Paper No. 6
Presentation Time: 10:00 AM
PLIO-PLEISTOCENE ANTARCTIC CLIMATE FROM ANDRILL'S MCMURDO ICE SHELF SITE AND IMPLICATIONS FOR BI-POLAR CLIMATE LINKAGE
A single 1284.87m-long drill core (AND-1B) was recovered using the McMurdo Ice Shelf, Antarctica as a drilling platform. The Neogene (~0-10 Ma) core includes glacimarine, terrigenous, volcanic and biogenic sediment that provides new knowledge on the Late Neogene behavior and variability of the Ross Ice Shelf (RIS) and the West Antarctic Ice Sheet (WAIS), and their influence on global climate, sea-level and ocean circulation. Repetitive vertical successions of facies imply at least 60 fluctuations, of probable Milankovitch-duration, between subglacial, ice proximal and ice distal open marine environments.
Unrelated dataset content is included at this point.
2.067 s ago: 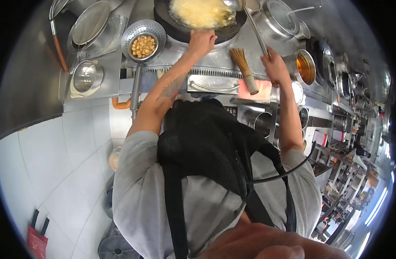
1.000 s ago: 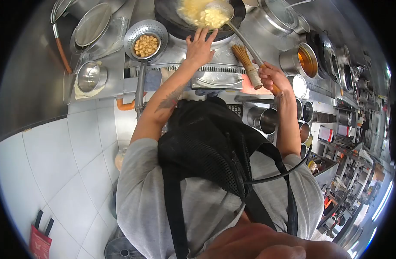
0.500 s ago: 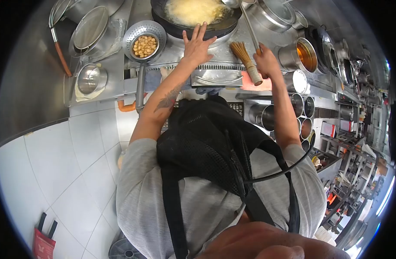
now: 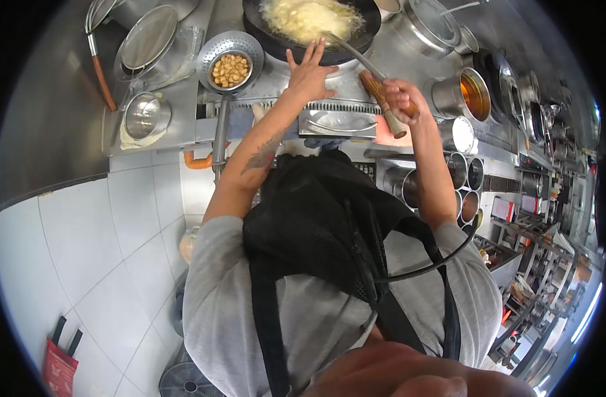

These have been grouped into 4 types of facies cycles that correspond to glacial-interglacial variability during climatically distinct periods of the Late Neogene: (1) Cold polar climate and ice (Late Miocene, ~13-10Ma & Pleistocene, ~1-0Ma). (2) Relatively warmer climate, polythermal ice and interglacials dominated by pelagic diatomites (Pliocene, ~5-2Ma). (3) Warmer climate, polythermal ice with interglacials dominated by hemipelagites (early-Late Miocene, ~9-6Ma). A ~80m-thick Early Pliocene interval of diatomite shows no apparent glacial cyclicity and represents an extended period of ice-free conditions indicative of a reduced WAIS. Spectacular Late Pliocene (~2.6-2.2 Ma) glacial-interglacial cycles characterized by abrupt alternations between subglacial/ice-proximal facies and open marine diatomites imply significant WAIS dynamism, and contribution to global ice volume changes coeval with the initiation of Northern Hemisphere glaciations. A ~4m-thick interval of diatomaceous mudstone in the Middle Pleistocene also represents a warm-interglacial ice-free conditions. Intriguingly, glacial deposits interrupted by periodic, small-scale retreats of the grounding line dominate the last 1Ma. We propose that inter-hemispheric ice sheet coupling was controlled by Northern Hemispheric insolation and consequent glacial eustasy that accounts for much of the orbital-scale variability of the WAIS since 2.5 Ma. A further expansion of the WAIS and the establishment of the present WAIS mode occurred across the Mid-Pleistocene Climate Transition.